Türkiye'de olmayacak bir şey yok. Her şey olur. İş bilirliğin, kaliteli insan olmanın, şahsiyet sahibi olmanın ya da düşük profilli biri olmanın bir şey ifade etmediği başka bir dönem hatılamıyorum. Yiğit Bulut algısındaki, imajındaki bir adamın 24'ün başına gelmesi Türk medyasında gidilecek son nokta olur benim için. Ben kendisini tanımıyorum ama kabül etmek gerekir ki ortada tuhaf bir resim var. Rahatsız eden bir durum var... Bu arkadaşın oraya gelme ihtimali bile başlı başına garabet. Bir Başbakan ya da medya patronu tercih ettiği insanlar onlar için de göstergedir. Neye itibar ettiğinin göstergesidir. Sizin medyada çalıştığınız adamın çapı sizin de çapınızı gösterir. Ortalama düşük profilli bir adamı alıp yayın yönetmeni yaptığınızda bu sizin de çapınızı ortaya koyar.
KEMALİST OKURUN GAZETELERİNDE AKİF BEKİ'NİN NE İŞİ VAR?

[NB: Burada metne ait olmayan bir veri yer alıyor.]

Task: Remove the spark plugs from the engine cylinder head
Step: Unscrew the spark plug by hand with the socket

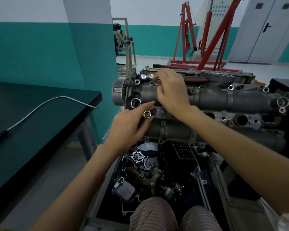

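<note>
The grey engine cylinder head [212, 97] lies across the middle of the view on a stand. Round plug wells [240, 119] open along its near side. My left hand [128, 124] is at the head's left end and holds a chrome socket [147, 114] between thumb and fingers, open end facing me. My right hand [172, 90] reaches over the top of the head. Its fingers curl on a shiny chrome wrench [146, 76] at the far left edge. Whatever lies under my right palm is hidden.
A dark table [32, 130] stands to the left with a flexible silver pick-up tool [40, 104] on it. Below the head a black tray [187, 164] holds several loose engine parts. A red engine crane [205, 39] stands behind. My knees are at the bottom edge.
</note>
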Motion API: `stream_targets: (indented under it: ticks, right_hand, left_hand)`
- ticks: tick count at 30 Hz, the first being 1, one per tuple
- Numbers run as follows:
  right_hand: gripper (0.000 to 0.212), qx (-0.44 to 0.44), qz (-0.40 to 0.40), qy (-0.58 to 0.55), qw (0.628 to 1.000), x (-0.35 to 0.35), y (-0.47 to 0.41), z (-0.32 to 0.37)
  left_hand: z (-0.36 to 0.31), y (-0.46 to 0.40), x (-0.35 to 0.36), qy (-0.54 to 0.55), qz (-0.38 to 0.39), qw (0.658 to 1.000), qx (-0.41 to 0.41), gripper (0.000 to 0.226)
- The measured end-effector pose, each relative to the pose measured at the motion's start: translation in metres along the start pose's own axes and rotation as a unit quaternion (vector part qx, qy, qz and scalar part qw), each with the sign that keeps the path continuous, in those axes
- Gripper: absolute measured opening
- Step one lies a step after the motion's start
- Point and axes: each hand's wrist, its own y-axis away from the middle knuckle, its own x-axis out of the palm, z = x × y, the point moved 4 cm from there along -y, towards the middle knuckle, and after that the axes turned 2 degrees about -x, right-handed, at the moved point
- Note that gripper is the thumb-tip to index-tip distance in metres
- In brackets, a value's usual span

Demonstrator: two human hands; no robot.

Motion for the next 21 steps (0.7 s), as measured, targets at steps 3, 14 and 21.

"24 kısmı için çok sert de olsa böyle düşünüyorum. Akif Beki bu işi yapabilir yapamaz bunlardan bağımsız olarak söylüyorum. Görüntüsü hoş değil, Akif Beki için de hoş değil. kötü bir görüntü. Akıl karı bir iş mi? Hayır akıl karı da değil. Kemalist okurun en sağlam kaldığı iki gazete var ve siz bu iki gazetenin başına Akif Beki'yi getiriyorsunuz. Bunun tablonun izaha ihtiyacı var. Peki ne murat ediliyor? Sonuçta özel sektör patronu karar verir. Ama o zaman da sonucuna katlanacaktır. Ortaya çok ilginç bir tablo çıkacak. Oradaki yazarlar kalsa itibarsız bir durum, gitse ayrı bir itibarsız durum..."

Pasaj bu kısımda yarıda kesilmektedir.